* [Exercise requirements]
Restate every line of the material below word for word, skipping the images.

··········

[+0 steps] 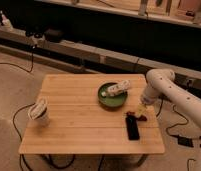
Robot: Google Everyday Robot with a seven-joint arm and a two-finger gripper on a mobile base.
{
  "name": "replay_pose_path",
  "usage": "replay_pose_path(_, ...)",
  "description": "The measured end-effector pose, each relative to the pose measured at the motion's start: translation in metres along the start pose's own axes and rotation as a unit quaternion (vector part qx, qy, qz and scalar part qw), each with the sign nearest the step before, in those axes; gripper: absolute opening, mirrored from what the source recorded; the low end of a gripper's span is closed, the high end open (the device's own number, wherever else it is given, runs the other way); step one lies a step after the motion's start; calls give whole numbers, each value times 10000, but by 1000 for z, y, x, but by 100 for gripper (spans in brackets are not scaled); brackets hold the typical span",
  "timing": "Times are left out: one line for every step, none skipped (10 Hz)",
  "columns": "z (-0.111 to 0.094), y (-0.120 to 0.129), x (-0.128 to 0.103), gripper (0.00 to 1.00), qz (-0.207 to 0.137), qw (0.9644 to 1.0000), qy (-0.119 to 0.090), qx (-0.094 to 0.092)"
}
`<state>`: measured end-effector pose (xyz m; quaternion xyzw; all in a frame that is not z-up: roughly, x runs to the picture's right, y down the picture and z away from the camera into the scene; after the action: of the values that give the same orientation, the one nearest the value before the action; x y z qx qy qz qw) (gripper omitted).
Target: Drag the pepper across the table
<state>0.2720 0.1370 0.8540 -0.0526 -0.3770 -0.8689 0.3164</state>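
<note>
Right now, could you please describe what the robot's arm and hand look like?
The arm is smooth and off-white, made of thick, rounded, tube-like segments with a bulbous joint. No cables or markings can be made out on it. It narrows to a small, pale yellowish hand, which is over the table, just beside the pepper.
</note>
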Motion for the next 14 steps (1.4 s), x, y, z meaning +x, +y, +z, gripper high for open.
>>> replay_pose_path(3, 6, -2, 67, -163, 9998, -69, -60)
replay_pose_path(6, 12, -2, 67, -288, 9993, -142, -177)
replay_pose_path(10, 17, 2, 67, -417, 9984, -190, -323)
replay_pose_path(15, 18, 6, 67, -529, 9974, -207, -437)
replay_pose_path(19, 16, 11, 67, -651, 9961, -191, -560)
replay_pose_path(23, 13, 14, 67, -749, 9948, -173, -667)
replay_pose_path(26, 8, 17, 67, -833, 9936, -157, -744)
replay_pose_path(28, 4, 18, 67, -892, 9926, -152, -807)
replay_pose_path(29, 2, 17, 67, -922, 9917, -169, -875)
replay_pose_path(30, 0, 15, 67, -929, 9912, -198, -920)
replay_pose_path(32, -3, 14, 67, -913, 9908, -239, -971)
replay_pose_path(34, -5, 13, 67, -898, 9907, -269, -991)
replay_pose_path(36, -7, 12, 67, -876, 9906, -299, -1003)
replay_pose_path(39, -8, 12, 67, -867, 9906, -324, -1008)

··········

* [Answer section]
[+0 steps] 
Robot: Google Everyday Robot with a seven-joint arm and a two-finger gripper on a mobile base.
{
  "name": "replay_pose_path",
  "usage": "replay_pose_path(_, ...)",
  "description": "The measured end-effector pose, each relative to the pose measured at the motion's start: translation in metres along the start pose's own axes and rotation as a unit quaternion (vector part qx, qy, qz and scalar part qw), each with the sign nearest the step before, in those axes; gripper: absolute opening, mirrored from what the source recorded; the low end of a gripper's span is closed, the high end open (the device's own number, wherever else it is given, runs the other way); step one lies a step after the motion's start; calls give whole numbers, each value times 10000, but by 1000 for z, y, x, but by 100 for gripper (spans in brackets are not scaled); brackets hold the typical span",
  "timing": "Times are left out: one line for every step, none skipped (10 Hz)",
  "columns": "z (-0.111 to 0.094), y (-0.120 to 0.129), x (-0.128 to 0.103), gripper (0.00 to 1.00), qz (-0.207 to 0.137), qw (0.9644 to 1.0000), qy (-0.119 to 0.090), qx (-0.094 to 0.092)"
}
`<state>`: measured end-effector pose (xyz m; quaternion xyzw; all in a frame that is not z-up: roughly, x runs to the picture's right, y down the picture and z away from the camera into the scene; after the action: of the values that give the same orientation, the one nearest the value before the action; x y z qx qy qz qw) (gripper omitted).
Target: Drag the pepper across the table
<state>0.2720 0.1370 0.8540 -0.0526 -0.3770 -0.8689 0.3164</state>
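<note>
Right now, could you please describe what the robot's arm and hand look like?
The arm is smooth and off-white, made of thick, rounded, tube-like segments with a bulbous joint. No cables or markings can be made out on it. It narrows to a small, pale yellowish hand, which is over the table, just beside the pepper.
</note>
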Motion for the next 14 steps (1.4 s), x, y, z meaning +x, +y, +z, gripper high for open.
>>> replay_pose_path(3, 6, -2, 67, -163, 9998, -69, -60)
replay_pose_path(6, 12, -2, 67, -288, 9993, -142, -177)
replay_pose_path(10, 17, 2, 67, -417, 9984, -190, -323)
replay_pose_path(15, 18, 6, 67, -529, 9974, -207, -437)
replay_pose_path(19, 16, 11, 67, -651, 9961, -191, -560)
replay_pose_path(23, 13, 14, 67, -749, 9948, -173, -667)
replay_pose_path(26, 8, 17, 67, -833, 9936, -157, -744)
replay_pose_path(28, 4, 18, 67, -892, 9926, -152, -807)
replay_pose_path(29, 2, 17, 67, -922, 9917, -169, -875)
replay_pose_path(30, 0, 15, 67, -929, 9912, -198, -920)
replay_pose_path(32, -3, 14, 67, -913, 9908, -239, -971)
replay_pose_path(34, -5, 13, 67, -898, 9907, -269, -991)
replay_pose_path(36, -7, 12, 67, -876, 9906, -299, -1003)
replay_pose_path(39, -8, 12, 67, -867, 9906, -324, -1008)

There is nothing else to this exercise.